Assim, as personagens primeiro se veem, depois se tocam. O desequilíbrio passional decorrente desse processo permite que elas se sintam tocadas e, ao cabo, penetradas pela identificação, com a perturbadora diferença inerente a natureza de cada identidade. Por sua vez, é a suspensão destas demarcações instauradores das diferenças que permitem a conciliação entre as personagens. Logo, podemos interpretar a dêixis da divergência como equivalente à intolerância, enquanto a dêixis da conciliação é correlata à aceitação das diferenças, e, portanto, à tolerância.

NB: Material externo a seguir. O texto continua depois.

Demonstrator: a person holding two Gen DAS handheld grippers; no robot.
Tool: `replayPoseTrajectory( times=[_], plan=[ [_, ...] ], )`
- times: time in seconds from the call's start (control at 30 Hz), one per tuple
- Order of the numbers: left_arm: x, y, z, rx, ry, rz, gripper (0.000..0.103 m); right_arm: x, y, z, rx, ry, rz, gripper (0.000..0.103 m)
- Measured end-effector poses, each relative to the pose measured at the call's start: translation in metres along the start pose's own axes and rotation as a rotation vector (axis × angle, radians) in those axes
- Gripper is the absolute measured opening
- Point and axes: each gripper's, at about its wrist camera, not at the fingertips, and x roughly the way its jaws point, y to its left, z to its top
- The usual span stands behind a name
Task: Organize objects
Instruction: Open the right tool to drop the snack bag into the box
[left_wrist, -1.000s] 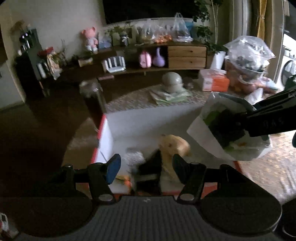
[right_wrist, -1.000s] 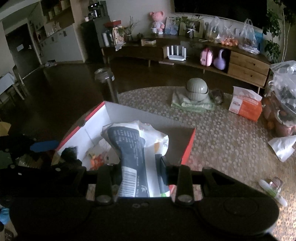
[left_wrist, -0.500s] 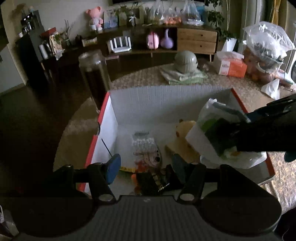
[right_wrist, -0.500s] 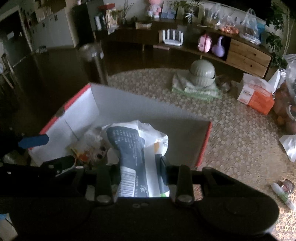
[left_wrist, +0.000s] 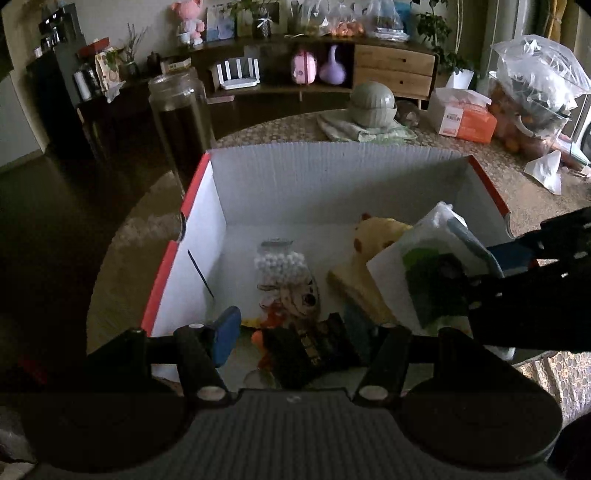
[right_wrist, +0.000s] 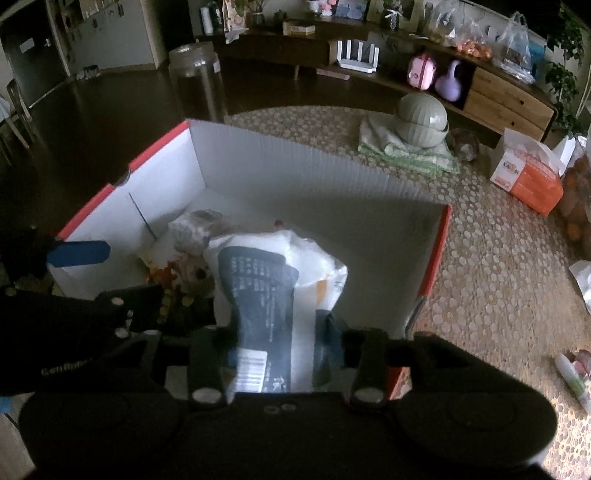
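Note:
A white cardboard box with red edges (left_wrist: 332, 184) (right_wrist: 295, 173) stands on the patterned table. My right gripper (right_wrist: 273, 336) is shut on a white snack bag with a dark label (right_wrist: 266, 288) (left_wrist: 424, 266) and holds it inside the box at its right side. My left gripper (left_wrist: 291, 325) is open and empty over the box's near edge. In the box lie a jar of white balls (left_wrist: 280, 262), a yellow plush toy (left_wrist: 376, 232) and a dark packet (left_wrist: 314, 347).
A tall glass jar (left_wrist: 181, 110) stands left of the box. Behind the box are a green lidded bowl on a cloth (left_wrist: 373, 103), an orange tissue box (left_wrist: 465, 118) and a bag of fruit (left_wrist: 535, 92). Small tubes (right_wrist: 572, 376) lie at the right.
My right gripper has lowered the snack bag from above the box down into it. Both cameras have moved closer over the box. The left gripper stays open.

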Motion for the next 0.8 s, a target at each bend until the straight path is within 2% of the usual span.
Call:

Análise do plano de expressão

A manifestação deste poema oferece a possibilidade de análise de vários pontos de interesse, como por exemplo, os formantes eidéticos. Conforme destacado anteriormente (Barbosa & Milani, 2024; Barbosa, 2024), esses elementos são responsáveis por instaurar um mecanismo de repetição-desaceleração do andamento do conteúdo, criando uma certa rotina no interior do poema que faz com que o enunciador poupe o enunciatário visado de mudanças nos elementos da expressão, por meio do maior tempo de convívio com um mesmo elemento fonológico, no caso as configurações de mão em “V”, sempre simétricas.

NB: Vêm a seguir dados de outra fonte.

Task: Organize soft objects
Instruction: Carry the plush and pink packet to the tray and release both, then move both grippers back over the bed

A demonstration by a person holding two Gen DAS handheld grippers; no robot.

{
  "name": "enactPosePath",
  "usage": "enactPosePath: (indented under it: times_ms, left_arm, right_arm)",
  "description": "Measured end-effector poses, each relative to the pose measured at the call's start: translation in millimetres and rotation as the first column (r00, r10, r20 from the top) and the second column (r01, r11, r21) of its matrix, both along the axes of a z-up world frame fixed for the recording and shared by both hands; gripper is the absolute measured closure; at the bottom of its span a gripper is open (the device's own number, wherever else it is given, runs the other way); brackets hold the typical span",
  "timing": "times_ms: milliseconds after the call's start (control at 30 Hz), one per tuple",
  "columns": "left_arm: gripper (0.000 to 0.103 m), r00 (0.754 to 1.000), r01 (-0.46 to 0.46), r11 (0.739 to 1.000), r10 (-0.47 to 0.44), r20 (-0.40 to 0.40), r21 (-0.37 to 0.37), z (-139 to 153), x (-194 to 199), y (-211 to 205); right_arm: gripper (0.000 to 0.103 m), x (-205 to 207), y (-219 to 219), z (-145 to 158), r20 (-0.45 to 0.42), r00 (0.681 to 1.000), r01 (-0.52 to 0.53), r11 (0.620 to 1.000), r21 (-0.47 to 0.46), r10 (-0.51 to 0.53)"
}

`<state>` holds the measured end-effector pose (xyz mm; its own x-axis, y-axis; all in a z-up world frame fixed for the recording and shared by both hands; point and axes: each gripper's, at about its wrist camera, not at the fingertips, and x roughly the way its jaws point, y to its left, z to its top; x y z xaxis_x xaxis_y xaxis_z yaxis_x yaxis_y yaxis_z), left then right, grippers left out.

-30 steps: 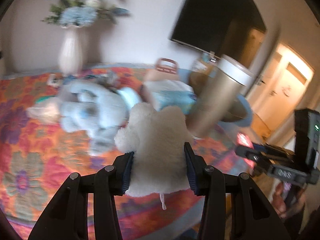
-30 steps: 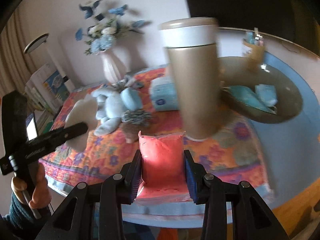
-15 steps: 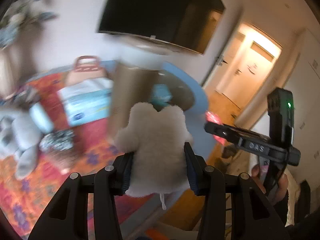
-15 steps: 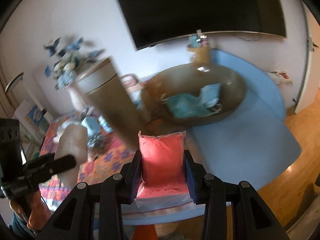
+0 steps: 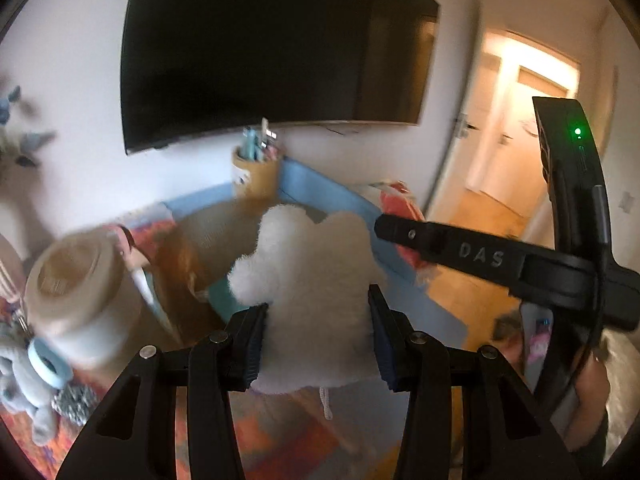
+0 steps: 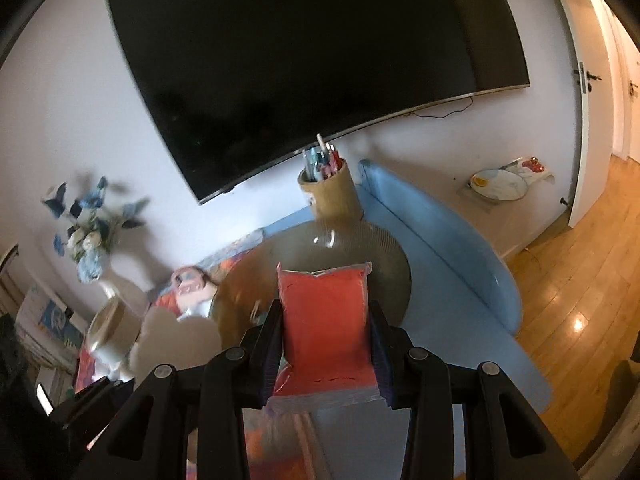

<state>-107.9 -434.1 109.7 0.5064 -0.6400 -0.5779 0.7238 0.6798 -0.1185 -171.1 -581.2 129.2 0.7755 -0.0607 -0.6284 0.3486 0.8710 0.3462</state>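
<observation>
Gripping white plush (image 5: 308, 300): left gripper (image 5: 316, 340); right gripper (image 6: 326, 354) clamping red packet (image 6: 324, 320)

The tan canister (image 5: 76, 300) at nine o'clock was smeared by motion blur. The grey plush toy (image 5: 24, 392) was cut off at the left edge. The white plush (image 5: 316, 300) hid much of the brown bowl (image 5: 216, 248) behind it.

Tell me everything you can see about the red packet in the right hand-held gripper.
The red packet is a soft, flat pouch of clear plastic film filled with orange-red material, with a crimped seal along its top edge. It stands upright, clamped on both sides between the pads of the right hand-held gripper, above the blue table.
</observation>
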Motion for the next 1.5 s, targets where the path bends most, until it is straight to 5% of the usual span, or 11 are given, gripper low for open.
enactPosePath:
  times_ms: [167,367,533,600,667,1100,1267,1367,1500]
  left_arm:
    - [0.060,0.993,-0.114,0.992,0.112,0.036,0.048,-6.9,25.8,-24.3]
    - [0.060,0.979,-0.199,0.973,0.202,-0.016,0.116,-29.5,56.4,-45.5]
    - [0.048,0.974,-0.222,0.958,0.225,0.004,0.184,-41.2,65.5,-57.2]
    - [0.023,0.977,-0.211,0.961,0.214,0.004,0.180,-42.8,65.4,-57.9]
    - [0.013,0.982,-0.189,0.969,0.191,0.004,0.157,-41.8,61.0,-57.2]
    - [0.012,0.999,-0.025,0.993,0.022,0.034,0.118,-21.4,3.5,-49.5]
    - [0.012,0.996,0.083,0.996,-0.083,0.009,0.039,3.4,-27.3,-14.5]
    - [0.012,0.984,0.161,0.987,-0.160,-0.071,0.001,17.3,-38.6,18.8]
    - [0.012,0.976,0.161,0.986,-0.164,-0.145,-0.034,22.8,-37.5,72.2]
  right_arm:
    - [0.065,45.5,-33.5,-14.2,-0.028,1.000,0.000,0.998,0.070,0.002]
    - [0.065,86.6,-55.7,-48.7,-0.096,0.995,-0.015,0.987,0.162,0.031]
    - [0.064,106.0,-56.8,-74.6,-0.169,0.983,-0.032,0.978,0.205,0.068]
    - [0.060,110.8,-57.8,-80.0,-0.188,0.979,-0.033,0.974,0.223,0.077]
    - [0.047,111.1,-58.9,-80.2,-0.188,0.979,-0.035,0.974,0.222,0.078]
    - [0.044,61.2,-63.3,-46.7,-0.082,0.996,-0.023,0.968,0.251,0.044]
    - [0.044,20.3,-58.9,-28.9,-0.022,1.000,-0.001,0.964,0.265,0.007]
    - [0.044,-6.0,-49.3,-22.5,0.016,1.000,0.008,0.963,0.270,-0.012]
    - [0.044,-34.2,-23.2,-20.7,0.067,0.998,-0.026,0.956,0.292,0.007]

No entanto, neste trabalho, importa-nos apreciar os elementos da expressão que afirmam a tensão no plano de conteúdo, de modo a evidenciar como o enunciador do poema V&V confere a distribuição espacial (leia-se, topológica) o papel de compatibilizar os acentos de intensidade na mesma ordem daqueles apresentados pelo conteúdo, ou seja, com tonicidade tônica e andamento acelerado, reafirmando-os. Portanto, interessa-nos compreender como a distribuição topológica do plano de expressão compatibiliza-se com categorias do plano de conteúdo.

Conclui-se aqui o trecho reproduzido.